An indication stands outside a Abbvie facility in Cambridge, Massachusetts, May 20, 2021.
Brian Snyder | Reuters
AbbVie on Wednesday said it is going to acquire neuroscience drugmaker Cerevel Therapeutics for roughly $8.7 billion.
Under the terms of the deal, AbbVie pays $45 per share for Cerevel. AbbVie said it expects to complete the acquisition in the course of 2024.
Shares of Cerevel jumped 16% after the close Wednesday to nearly $43 per share, slightly below the acquisition price. Shares of Abbvie were down lower than 1% in prolonged trading.
The deal is AbbVie’s latest attempt to expand its drug pipeline as its top-selling treatments, equivalent to Humira, face generic competition. Just last week, AbbVie agreed to buy cancer drug developer Immunogen for nearly $10 billion.
Cerevel will specifically beef up AbbVie’s portfolio for psychiatric and neurological disorders “where significant unmet needs remain,” according to a release from AbbVie.
Cerevel will bring over drugs equivalent to Emraclidine, an experimental treatment for each schizophrenia and Alzheimer’s disease psychosis, including symptoms like hallucinations and delusion.

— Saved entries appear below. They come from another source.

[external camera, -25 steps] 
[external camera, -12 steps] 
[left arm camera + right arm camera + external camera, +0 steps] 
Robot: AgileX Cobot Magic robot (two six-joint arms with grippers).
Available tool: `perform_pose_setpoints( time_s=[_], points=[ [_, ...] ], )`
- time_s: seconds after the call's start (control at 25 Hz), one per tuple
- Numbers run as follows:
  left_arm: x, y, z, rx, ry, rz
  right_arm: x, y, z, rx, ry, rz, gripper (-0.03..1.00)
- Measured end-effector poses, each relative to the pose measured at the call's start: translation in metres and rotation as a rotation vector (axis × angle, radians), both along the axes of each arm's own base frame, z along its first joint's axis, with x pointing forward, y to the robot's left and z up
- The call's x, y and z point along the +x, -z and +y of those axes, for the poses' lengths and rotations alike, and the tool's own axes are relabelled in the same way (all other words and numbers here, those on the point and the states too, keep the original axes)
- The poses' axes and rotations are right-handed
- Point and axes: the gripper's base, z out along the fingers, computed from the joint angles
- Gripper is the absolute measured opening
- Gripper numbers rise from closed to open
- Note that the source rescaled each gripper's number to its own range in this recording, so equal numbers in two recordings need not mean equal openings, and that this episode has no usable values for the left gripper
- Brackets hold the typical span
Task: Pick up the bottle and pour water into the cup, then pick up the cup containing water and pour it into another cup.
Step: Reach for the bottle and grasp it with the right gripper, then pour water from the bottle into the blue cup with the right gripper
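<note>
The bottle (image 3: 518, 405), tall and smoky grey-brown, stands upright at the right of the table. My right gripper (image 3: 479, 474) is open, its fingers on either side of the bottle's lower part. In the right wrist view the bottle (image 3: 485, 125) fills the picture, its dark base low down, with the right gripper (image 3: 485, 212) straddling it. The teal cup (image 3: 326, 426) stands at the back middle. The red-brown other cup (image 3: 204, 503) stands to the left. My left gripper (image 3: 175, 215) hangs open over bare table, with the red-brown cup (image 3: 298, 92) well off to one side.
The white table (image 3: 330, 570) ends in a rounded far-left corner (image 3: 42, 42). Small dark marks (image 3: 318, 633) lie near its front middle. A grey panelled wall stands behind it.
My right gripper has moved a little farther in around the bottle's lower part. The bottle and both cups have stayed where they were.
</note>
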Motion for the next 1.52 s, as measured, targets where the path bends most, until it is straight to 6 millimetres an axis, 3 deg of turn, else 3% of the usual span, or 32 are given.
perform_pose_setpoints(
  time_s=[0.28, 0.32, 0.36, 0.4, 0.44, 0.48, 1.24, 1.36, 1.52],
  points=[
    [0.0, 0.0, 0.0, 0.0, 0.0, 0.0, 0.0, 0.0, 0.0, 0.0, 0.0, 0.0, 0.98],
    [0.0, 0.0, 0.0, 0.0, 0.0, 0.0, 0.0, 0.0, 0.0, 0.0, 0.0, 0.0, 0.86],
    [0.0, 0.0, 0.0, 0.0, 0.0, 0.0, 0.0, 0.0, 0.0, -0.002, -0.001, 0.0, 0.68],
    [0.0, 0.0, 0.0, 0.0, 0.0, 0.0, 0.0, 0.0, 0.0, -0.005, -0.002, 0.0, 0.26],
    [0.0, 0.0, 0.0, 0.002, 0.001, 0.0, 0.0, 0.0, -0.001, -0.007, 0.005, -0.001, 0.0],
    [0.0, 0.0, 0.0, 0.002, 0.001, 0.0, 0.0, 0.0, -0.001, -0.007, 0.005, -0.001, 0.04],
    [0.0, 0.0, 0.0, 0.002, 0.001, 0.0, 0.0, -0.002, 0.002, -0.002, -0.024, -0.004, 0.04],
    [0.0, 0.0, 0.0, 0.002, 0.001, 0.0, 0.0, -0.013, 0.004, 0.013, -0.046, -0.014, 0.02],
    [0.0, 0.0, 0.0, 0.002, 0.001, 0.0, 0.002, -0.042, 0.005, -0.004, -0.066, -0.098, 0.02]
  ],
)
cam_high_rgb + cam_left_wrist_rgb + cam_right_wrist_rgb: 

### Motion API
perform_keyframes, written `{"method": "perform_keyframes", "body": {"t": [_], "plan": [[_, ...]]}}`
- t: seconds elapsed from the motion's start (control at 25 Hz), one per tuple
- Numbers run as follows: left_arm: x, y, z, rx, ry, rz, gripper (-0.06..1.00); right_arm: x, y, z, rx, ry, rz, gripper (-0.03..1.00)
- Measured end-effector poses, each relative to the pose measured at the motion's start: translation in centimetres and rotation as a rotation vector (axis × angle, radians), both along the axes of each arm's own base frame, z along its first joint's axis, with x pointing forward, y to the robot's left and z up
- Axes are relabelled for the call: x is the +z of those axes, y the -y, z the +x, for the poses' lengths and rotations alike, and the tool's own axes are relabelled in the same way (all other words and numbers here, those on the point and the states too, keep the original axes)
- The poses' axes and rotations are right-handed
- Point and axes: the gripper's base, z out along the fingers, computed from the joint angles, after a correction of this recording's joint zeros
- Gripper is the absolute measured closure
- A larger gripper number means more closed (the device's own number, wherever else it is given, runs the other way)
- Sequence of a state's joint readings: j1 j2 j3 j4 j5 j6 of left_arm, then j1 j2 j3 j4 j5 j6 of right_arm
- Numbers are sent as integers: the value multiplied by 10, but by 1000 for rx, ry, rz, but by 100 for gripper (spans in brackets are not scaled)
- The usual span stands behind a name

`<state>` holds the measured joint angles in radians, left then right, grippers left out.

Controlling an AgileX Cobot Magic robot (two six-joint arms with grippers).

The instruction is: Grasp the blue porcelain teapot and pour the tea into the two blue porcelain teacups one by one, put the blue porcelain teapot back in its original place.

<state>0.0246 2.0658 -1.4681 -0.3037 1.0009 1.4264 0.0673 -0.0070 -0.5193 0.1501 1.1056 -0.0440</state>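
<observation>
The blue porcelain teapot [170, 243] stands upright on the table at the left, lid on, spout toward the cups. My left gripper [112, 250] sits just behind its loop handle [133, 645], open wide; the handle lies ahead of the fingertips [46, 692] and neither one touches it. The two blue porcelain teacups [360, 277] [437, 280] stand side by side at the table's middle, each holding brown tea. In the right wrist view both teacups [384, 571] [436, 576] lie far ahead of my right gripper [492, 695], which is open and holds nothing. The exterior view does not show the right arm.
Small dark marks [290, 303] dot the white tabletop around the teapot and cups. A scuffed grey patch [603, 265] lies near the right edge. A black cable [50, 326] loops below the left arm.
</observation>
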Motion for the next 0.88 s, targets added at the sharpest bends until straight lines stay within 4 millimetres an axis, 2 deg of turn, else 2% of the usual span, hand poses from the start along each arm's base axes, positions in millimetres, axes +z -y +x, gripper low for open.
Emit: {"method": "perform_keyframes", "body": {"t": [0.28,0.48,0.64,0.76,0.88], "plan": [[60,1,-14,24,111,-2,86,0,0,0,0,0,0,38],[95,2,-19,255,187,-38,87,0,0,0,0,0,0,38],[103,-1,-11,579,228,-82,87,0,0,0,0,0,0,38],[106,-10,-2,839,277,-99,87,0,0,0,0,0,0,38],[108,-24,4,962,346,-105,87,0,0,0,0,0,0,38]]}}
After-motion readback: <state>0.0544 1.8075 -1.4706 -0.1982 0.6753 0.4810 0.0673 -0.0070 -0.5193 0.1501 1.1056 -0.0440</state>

That drug is currently in a phase one study in elderly volunteers.
“Our existing neuroscience portfolio and our combined pipeline with Cerevel represents a big growth opportunity well into the following decade,” said Richard Gonzalez, CEO and chairman of AbbVie, in a press release. “AbbVie will leverage its deep industrial capabilities, international infrastructure, and regulatory and clinical expertise to deliver substantial shareholder value with multibillion-dollar sales potential across Cerevel’s portfolio of assets.”
AbbVie said it is going to hold an investor conference call concerning the deal on Thursday at 8:00 a.m. ET.